ABOUT THIS TASK — Count up the lines below containing the word "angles", and give the result with no other words.

COLLECTED DATA —
<<<<
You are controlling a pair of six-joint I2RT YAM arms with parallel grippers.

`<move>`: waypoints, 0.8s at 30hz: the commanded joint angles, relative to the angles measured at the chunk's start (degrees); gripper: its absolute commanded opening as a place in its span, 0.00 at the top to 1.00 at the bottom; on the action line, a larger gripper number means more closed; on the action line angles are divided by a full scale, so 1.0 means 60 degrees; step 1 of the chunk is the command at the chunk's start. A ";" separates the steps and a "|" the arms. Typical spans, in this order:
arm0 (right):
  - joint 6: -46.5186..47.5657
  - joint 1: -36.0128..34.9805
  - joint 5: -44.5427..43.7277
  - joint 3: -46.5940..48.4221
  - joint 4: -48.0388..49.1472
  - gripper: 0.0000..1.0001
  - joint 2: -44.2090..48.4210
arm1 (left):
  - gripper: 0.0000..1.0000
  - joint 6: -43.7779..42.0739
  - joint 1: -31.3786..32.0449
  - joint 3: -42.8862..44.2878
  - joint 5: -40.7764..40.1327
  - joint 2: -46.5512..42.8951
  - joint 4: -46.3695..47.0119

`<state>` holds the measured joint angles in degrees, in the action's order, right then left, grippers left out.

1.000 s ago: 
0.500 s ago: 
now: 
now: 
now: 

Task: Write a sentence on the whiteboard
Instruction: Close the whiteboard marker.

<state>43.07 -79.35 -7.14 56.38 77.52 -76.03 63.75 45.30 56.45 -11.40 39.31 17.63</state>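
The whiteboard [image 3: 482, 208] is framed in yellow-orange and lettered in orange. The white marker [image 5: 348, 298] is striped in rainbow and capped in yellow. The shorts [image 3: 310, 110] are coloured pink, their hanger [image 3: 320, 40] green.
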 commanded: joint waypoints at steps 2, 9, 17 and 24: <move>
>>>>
REPLY TO THE TASK — 2